Required work =>
Once the line containing "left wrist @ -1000" is found in the records below, return it and each following line exactly, up to and including the line containing "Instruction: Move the", and nothing else.

[Data items]
* * * * * * *

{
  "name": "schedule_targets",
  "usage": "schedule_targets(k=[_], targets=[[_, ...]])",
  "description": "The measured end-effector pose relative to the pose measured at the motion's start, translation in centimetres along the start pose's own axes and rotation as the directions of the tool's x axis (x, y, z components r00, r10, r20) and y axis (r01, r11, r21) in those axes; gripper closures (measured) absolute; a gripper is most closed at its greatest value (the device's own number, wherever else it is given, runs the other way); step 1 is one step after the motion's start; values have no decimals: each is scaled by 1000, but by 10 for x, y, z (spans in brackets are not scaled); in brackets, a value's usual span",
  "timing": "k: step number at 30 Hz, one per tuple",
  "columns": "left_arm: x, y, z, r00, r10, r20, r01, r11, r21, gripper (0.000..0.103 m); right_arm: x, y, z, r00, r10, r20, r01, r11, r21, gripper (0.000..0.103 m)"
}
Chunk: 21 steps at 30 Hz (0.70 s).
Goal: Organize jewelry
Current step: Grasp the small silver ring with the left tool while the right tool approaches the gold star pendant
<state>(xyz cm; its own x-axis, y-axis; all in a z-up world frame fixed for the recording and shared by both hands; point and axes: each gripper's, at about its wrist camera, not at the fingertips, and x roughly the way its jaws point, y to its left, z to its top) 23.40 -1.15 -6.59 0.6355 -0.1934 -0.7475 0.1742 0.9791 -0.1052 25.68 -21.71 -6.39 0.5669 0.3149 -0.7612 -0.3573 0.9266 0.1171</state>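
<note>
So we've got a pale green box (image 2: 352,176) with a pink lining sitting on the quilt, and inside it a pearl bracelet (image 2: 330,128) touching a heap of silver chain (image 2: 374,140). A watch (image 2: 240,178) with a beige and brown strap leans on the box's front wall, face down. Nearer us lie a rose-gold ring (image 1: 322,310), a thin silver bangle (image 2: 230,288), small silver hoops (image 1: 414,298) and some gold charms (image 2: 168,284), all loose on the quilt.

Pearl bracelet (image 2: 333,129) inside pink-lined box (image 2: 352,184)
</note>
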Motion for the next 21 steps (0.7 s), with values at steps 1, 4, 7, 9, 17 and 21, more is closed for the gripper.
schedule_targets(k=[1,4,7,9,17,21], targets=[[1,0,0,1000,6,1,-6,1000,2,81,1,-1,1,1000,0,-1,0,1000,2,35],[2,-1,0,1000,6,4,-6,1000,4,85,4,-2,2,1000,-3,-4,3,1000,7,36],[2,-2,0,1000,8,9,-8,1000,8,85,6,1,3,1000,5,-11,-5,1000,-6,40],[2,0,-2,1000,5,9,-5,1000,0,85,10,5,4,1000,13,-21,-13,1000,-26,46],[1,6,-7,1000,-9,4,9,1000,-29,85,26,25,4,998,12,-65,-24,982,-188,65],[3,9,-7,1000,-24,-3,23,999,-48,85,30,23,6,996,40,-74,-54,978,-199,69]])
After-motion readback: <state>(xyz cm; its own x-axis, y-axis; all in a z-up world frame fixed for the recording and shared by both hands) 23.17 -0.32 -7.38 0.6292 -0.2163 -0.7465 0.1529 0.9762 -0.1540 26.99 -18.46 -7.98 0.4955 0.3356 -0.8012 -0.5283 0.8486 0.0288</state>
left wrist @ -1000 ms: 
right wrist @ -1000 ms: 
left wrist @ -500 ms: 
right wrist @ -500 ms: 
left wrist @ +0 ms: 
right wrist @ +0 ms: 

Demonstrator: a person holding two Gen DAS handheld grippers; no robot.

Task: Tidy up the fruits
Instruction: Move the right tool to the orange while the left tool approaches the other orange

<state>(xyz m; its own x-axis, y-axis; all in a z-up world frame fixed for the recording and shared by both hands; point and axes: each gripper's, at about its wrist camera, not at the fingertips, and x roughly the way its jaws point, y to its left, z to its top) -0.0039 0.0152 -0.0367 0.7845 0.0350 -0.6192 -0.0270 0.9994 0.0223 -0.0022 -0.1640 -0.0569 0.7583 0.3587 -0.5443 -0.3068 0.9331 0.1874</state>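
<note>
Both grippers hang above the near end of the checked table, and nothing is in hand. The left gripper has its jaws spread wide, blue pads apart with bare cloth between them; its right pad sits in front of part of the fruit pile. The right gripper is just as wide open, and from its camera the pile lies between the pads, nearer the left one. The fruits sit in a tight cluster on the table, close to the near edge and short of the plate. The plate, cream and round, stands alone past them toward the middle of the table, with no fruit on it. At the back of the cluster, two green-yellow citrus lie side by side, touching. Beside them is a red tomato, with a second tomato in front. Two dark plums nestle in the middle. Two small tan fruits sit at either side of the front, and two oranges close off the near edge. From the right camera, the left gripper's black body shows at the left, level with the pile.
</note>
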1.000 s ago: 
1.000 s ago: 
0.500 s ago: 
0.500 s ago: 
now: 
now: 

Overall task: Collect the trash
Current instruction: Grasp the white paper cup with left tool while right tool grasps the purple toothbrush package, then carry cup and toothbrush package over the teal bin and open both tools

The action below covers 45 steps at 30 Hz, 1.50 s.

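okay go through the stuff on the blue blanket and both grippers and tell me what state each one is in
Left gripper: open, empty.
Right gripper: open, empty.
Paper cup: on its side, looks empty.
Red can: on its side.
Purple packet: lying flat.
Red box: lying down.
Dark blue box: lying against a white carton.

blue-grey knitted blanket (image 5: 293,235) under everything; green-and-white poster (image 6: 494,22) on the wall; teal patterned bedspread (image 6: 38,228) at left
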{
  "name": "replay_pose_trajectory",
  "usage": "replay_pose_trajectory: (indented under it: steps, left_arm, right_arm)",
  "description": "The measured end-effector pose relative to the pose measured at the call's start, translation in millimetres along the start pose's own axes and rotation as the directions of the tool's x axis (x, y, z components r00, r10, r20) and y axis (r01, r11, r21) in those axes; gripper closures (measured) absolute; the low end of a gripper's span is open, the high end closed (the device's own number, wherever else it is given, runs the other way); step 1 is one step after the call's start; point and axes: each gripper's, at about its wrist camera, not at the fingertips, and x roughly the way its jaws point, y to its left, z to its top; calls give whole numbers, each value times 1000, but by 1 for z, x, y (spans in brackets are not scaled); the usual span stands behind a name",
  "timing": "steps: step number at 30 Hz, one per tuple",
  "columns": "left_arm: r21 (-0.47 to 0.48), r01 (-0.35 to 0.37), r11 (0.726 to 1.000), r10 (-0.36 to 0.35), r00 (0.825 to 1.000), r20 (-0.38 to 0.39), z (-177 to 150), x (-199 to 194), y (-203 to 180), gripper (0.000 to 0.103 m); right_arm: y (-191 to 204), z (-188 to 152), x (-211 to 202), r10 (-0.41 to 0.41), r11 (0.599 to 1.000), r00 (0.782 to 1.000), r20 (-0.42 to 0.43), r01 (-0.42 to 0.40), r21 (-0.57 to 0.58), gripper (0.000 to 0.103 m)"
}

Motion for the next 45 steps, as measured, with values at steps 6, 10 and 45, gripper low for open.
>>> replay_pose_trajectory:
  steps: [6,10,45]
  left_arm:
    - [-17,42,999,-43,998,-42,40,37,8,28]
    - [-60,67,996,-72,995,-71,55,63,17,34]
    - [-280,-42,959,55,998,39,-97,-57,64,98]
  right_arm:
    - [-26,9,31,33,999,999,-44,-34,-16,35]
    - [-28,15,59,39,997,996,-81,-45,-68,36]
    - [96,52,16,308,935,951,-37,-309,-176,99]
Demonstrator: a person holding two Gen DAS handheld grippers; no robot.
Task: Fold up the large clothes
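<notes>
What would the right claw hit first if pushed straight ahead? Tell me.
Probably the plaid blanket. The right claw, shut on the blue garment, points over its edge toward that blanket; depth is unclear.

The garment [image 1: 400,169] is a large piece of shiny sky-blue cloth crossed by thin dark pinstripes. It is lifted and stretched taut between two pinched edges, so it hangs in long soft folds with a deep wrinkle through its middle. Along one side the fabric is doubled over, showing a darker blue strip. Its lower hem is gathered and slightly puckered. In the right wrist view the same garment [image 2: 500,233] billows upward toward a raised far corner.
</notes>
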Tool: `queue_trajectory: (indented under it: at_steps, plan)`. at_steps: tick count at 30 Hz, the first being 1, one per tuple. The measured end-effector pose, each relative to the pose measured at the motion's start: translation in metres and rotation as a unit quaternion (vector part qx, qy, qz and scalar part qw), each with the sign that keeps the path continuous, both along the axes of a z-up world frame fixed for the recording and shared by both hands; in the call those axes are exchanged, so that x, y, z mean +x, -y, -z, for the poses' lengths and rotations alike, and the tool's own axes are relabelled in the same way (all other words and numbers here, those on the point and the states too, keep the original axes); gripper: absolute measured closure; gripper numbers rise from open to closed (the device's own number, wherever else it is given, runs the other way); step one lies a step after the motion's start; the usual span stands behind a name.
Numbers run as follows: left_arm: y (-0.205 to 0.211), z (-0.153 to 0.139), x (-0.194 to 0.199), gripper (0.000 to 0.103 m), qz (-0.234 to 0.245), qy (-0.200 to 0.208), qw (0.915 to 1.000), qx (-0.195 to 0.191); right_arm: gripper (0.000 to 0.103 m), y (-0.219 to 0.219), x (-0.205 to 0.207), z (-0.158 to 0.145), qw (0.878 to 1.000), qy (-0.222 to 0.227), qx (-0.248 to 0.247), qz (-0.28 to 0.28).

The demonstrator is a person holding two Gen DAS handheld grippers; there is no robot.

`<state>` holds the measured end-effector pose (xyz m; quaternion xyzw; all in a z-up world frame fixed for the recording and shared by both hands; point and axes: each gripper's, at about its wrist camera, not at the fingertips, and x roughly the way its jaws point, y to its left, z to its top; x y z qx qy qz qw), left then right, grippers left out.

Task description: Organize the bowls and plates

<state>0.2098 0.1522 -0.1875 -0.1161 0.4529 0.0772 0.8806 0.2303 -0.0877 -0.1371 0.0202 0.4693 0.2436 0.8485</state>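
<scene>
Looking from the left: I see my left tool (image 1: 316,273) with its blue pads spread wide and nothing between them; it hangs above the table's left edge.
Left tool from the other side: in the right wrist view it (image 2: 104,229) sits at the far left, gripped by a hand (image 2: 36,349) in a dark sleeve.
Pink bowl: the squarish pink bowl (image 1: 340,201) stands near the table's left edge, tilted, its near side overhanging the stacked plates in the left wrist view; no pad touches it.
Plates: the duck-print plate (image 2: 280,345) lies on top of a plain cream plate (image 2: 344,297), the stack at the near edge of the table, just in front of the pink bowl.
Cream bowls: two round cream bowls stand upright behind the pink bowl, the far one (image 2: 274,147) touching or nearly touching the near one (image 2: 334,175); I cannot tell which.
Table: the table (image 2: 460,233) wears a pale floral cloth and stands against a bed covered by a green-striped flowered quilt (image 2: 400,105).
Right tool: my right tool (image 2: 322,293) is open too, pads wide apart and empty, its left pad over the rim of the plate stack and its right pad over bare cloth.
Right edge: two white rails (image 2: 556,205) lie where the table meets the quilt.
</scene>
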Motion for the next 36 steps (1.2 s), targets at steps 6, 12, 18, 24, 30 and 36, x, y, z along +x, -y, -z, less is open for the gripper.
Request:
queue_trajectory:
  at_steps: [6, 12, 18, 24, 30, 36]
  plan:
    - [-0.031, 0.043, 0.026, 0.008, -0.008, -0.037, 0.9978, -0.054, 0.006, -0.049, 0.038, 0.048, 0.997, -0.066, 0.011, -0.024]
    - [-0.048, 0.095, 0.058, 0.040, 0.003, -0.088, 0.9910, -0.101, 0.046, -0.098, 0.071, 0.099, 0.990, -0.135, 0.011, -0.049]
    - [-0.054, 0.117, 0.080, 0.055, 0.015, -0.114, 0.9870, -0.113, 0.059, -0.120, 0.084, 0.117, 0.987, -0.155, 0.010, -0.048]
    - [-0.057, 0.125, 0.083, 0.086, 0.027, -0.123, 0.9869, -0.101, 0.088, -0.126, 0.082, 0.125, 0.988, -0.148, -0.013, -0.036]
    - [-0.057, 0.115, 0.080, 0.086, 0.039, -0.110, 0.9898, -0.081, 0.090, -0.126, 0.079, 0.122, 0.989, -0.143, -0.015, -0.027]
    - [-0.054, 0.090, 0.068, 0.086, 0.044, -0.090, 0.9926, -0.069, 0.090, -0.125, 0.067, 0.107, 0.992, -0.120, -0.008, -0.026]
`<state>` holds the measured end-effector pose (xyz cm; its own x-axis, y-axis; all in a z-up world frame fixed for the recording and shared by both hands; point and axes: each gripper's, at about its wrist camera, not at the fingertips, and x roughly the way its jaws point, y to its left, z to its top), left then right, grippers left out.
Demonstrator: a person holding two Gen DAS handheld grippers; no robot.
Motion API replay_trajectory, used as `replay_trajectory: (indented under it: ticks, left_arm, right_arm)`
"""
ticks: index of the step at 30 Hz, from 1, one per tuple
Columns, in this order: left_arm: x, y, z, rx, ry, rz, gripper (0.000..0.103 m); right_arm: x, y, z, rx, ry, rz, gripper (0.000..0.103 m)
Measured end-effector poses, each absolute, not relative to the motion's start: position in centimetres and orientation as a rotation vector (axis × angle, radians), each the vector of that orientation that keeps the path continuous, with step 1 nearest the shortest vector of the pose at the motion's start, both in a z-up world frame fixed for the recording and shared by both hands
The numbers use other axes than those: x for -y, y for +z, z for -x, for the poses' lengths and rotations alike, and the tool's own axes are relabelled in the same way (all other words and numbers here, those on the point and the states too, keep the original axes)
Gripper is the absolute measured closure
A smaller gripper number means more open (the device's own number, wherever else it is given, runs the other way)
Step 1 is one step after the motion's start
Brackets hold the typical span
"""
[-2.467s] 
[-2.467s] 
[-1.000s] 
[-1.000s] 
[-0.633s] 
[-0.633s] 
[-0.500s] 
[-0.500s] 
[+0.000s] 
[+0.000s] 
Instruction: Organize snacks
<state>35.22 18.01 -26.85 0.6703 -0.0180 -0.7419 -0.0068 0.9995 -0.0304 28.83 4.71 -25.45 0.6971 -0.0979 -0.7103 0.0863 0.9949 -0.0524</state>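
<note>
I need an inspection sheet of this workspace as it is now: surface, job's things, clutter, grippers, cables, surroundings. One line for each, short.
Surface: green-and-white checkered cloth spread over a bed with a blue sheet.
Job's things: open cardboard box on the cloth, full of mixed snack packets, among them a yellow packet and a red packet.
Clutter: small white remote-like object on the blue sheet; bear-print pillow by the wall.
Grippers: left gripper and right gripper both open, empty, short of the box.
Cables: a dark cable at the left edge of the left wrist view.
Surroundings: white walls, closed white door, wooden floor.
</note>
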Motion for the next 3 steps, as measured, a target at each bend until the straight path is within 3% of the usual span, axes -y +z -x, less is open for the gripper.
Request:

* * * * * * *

Answer to this exercise =>
left wrist @ -1000 ms: 
right wrist @ -1000 ms: 
left wrist @ -500 ms: 
right wrist @ -500 ms: 
left wrist @ +0 ms: 
right wrist @ +0 ms: 

Demonstrator: a person holding two Gen DAS handheld grippers; no robot.

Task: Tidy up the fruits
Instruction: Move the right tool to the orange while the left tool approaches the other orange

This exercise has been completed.